- **What the task requires**: Word for word and without images, reproduce the listing that follows.
********
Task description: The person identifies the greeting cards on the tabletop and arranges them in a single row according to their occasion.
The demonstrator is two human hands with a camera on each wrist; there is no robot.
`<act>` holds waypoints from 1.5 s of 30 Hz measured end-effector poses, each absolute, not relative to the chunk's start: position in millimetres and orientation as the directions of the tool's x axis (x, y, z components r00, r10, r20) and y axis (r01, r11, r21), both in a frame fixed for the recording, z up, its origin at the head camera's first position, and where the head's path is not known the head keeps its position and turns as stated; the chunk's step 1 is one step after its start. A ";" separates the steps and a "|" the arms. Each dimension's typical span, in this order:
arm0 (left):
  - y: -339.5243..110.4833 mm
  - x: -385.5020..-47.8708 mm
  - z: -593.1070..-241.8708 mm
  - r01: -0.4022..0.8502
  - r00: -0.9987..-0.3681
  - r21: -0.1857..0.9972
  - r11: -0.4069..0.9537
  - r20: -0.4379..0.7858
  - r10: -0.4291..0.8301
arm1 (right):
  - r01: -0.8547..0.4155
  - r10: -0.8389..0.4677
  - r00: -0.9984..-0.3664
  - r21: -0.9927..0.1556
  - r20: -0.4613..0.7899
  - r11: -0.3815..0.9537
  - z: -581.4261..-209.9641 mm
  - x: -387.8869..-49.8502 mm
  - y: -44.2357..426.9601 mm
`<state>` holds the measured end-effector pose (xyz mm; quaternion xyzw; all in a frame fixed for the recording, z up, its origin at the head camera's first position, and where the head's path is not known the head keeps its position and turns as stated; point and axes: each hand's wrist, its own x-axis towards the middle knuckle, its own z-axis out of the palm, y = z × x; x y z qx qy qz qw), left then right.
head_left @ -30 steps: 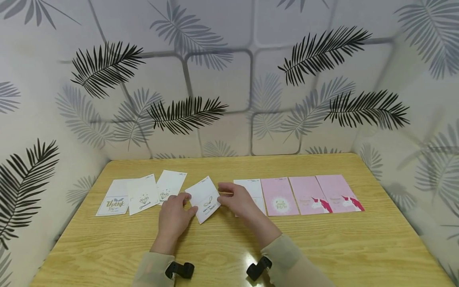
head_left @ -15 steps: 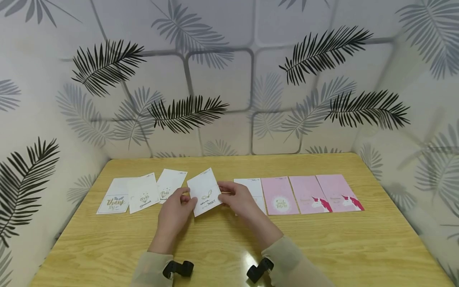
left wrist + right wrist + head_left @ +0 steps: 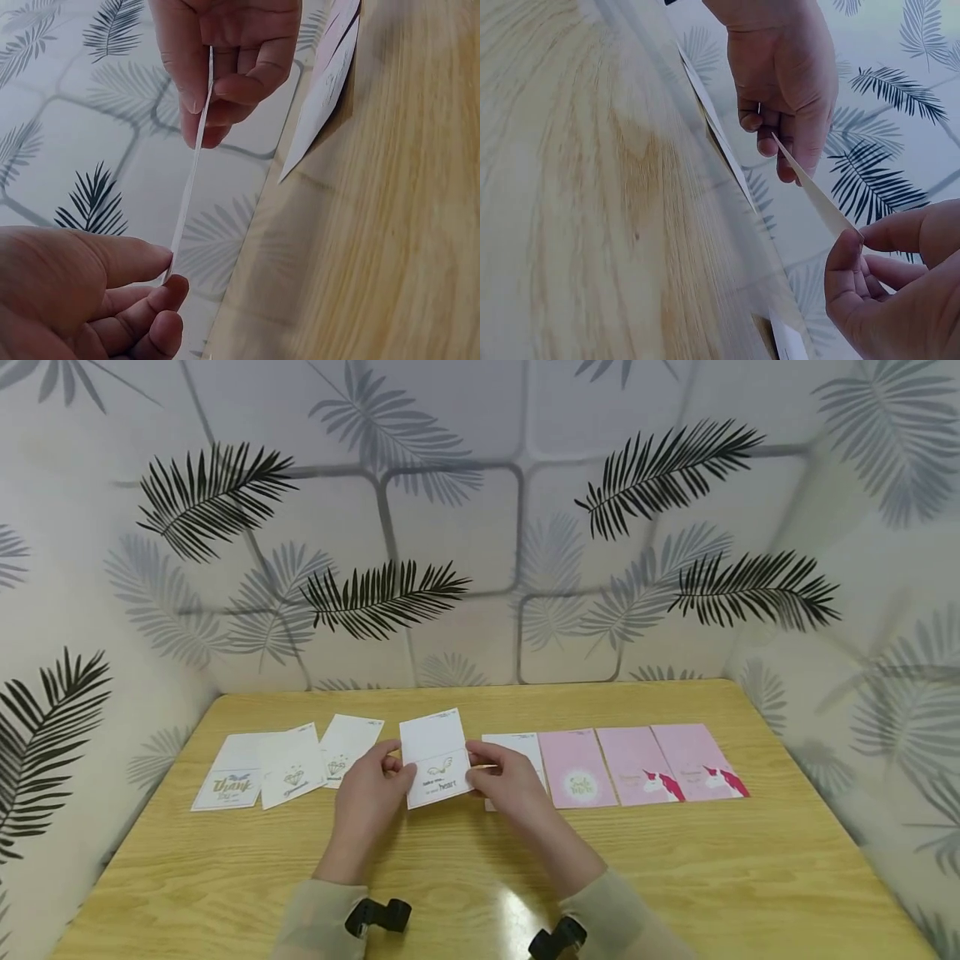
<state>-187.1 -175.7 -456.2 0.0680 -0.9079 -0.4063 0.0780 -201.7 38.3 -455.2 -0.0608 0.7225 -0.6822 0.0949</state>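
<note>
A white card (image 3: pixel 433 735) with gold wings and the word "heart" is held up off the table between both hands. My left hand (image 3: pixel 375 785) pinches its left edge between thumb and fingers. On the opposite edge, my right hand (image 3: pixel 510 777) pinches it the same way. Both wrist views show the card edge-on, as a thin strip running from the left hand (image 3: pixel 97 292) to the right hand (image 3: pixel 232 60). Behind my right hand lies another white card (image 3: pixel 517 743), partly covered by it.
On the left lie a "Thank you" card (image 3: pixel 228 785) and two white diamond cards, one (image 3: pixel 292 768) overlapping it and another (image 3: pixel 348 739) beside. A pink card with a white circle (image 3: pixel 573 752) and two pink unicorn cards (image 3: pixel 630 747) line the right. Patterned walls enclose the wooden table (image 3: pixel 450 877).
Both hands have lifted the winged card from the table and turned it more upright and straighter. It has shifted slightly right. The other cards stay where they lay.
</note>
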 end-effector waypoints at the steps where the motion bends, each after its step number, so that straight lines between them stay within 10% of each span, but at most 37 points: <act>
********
- **Solution for this task**:
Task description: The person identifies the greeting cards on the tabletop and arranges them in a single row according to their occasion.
The demonstrator is two human hands with a camera on each wrist; there is no robot.
`<act>` holds waypoints from 1.5 s of 30 Hz measured end-effector poses, each absolute, not relative to the chunk's start: position in millimetres and orientation as the directions of the tool's x axis (x, y, z components r00, r10, r20) and y axis (r01, r11, r21), both in a frame fixed for the recording, z up, its origin at the head camera's first position, and where the head's path is not known the head keeps its position and turns as stated; the chunk's step 1 is one step after its start. A ";" separates the steps and a "|" the arms. Each dimension's typical span, in this order:
arm0 (left):
  - y: -339.5243..110.4833 mm
  - x: -385.5020..-47.8708 mm
  - z: -593.1070..-241.8708 mm
  - r01: -0.4022..0.8502
  - r00: -0.9987..-0.3681
  - r21: -0.1857..0.9972
  - r11: -0.4069..0.9537
  - r20: -0.4379..0.7858
  - r10: -0.4291..0.8301
arm1 (right):
  - r01: -0.8547..0.4155
  - r10: -0.8389..0.4677
  - r00: -0.9984..-0.3664
  - r21: -0.9927..0.1556
  - r20: -0.4613..0.7899
  - r11: -0.3815..0.9537
  - z: -581.4261..-209.9641 mm
  - x: -387.8869..-49.8502 mm
  - y: -44.2357..426.9601 mm
`<state>` holds the measured end-effector pose (xyz mm; quaternion xyzw; all in a frame fixed for the recording, z up, its origin at the head camera's first position, and where the head's path is not known the head keeps its position and turns as stated; point and axes: each hand's wrist, its own x-axis towards the middle knuckle, its own z-axis out of the palm, y = z × x; x y z qx qy qz qw), left then right.
head_left @ -30 steps: 
head_left @ -15 steps: 
left wrist + right wrist + head_left @ +0 steps: 
<state>-187.1 -175.7 -456.2 0.0680 -0.9079 -0.4063 0.0780 -201.7 38.3 -455.2 -0.0608 0.7225 -0.6822 0.0949</state>
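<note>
A white card (image 3: pixel 433 735) with gold wings and the word "heart" is held up off the table between both hands. My left hand (image 3: pixel 375 785) pinches its left edge between thumb and fingers. On the opposite edge, my right hand (image 3: pixel 510 777) pinches it the same way. Both wrist views show the card edge-on, as a thin strip running from the left hand (image 3: pixel 97 292) to the right hand (image 3: pixel 232 60). Behind my right hand lies another white card (image 3: pixel 517 743), partly covered by it.
On the left lie a "Thank you" card (image 3: pixel 228 785) and two white diamond cards, one (image 3: pixel 292 768) overlapping it and another (image 3: pixel 348 739) beside. A pink card with a white circle (image 3: pixel 573 752) and two pink unicorn cards (image 3: pixel 630 747) line the right. Patterned walls enclose the wooden table (image 3: pixel 450 877).
Both hands have lifted the winged card from the table and turned it more upright and straighter. It has shifted slightly right. The other cards stay where they lay.
</note>
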 end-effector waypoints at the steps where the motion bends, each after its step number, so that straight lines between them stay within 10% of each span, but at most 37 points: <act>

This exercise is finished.